As ever with the sale of a football club, the answer to the question of what the club is worth can only be realistically answered as ‘what someone is prepared to pay for it and what the owners are prepared to accept to sell it’. There will doubtless be a lot of chin-stroking about this sale in comparison with the sale of Chelsea last year and plenty between what Manchester United and Liverpool might sell for over the coming months, but such speculation is largely futile. Should a bidding war break out then yes, Manchester United could be sold for a grossly over-inflated price.
So this sale will be massive, and it’s impossible to say to what extent the opinions of others will be heard when picking a new owner for the club, but when the fanbase is as large as Manchester United’s, those supporters do have a voice and it may be recognition of the importance of this that has been behind Ratcliffe’s decision to be the first go public with his interest.

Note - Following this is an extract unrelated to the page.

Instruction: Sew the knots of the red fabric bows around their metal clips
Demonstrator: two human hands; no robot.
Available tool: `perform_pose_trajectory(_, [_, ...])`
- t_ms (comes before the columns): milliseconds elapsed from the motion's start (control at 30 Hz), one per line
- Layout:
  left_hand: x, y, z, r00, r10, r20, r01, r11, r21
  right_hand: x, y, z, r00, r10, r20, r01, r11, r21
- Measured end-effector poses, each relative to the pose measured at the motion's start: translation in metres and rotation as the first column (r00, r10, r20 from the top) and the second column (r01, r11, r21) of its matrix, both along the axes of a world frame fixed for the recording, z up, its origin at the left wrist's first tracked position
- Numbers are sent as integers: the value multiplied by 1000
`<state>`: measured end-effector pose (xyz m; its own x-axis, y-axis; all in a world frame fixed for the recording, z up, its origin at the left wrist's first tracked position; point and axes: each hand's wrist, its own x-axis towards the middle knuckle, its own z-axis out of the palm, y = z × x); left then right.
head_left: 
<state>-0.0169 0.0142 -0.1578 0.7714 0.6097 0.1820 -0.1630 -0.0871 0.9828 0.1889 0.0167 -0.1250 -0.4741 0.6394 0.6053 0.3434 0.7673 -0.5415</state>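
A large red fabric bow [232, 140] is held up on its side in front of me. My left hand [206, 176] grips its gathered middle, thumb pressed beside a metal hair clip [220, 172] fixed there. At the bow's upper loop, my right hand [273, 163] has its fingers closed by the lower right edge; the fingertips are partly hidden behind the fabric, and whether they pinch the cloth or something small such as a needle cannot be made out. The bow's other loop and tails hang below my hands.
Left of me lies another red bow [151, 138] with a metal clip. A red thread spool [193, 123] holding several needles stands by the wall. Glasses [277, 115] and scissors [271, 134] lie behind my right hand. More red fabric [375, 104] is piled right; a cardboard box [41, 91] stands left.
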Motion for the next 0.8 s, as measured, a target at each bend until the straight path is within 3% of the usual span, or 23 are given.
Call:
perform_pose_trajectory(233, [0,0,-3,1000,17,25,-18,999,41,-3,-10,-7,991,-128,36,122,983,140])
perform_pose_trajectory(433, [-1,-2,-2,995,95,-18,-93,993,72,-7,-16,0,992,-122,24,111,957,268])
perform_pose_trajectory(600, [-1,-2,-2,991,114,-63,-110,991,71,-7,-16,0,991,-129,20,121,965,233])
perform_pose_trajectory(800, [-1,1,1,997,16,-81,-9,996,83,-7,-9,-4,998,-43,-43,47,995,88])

Perhaps if he can build a groundswell of support among United fans, a feeling of unstoppable momentum might even build up that makes him feel like the only game in town and even deter one or two rival bidders.
There will, of course, be some who believe that all that matters is how much money any new owner is prepared to throw at the team, never mind the source of that money, but there may be more who want United to return to a model by which the owners are custodians of the club who represent Manchester United with honour, who build a broader base than just wielding a cheque book every time things start to look a little sticky, and who represent something beyond the predatory part of the capitalist spectrum.
There probably are no ‘good’ billionaires, but that doesn’t mean that there can’t be differences between the way in which they do business when running a football club.
Perhaps it’s becoming impossible for a football club to be run in that way and be successful in the 21st century, but Manchester United’s ability to raise commercial revenue gives them as good a chance of succeeding against this particular grain as anyone. The team’s improvement on the pitch has proved that change can come quickly even after years of stagnation., and supporters will be hoping that this pace can be extended to the boardroom too.
Is Sir Jim Ratcliffe the right person for their club? It’s certainly too early to tell. But he might be the least bad option, and when it comes to modern football that might even be as good as things get.